An object that takes physical, material, or corporeal form can be held and seen by humans. When we describe the opposite, something that cannot be held or seen by the naked eye, words like spiritual or non-material are used. I'm looking for a word that's more specific: something to describe the sequences of numbers packed into data chips and technology whatsits.

"Information, whether of material or ________ form, can be found at the library."

Assume that the library carries books and CDs/DVDs. In order to avoid wordy descriptions, does anyone have any suggestions for a single word that can fill the blank? I avoided antonyms of "physical" because they refer to things that are otherworldly.

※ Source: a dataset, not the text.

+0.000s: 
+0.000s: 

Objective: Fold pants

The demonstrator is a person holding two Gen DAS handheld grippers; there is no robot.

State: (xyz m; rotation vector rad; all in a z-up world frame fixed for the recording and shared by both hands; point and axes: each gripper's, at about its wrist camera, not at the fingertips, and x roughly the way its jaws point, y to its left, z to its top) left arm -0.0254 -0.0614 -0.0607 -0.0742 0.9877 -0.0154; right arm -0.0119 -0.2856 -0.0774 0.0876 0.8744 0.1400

  • I'd prefer physical to material, unless everything is written on cloth.
    – Andrew Leach
    Commented Aug 8, 2016 at 6:40
  • 1
    I think people usually say virtual for this don't they? eg "Written knowledge, either printed or virtual, is often recorded, stored, and managed within physical or virtual libraries that are either publicly available or open to target audiences such as universities." google.co.uk/… Commented Aug 8, 2016 at 8:41
  • But both material and physical apply to discs — the main difference between them and print media is the (lack of) human readability.  I would be reluctant to use even the word virtual to refer to an optical disc. Commented Aug 8, 2016 at 15:56
  • "Information" refers to the things printed in the books or on the discs; therefore, virtual is fine in my opinion. Written knowledge can be printed (I like that!) or virtual sounds alright to me.
    – Symantra
    Commented Aug 8, 2016 at 18:57

2 Answers 2


Electronic data is physical or material, even though it may not be visible. For example it may be in the form of positive and negative charges on magnetic media. I have therefore revised the left-hand side of the juxtaposition in the answers I offer:

Information, whether human-readable or machine-readable…

That addresses the visibility question, but may sound too technical (and I personally find ‘human-readable’ ugly)

So it may be better to describe the difference in a more mundane manner:

Information, whether in traditional or electronic format…


Information, whether in electronic or non-electronic format…

Although ‘digital’ is frequently used to describe electronic media, it doesn’t make for a good contrast here as its opposite is generally ‘analogue’, and there are visible objects like clocks that can be either digital or analogue. Furthermore most people would not think of a book as an analogue device.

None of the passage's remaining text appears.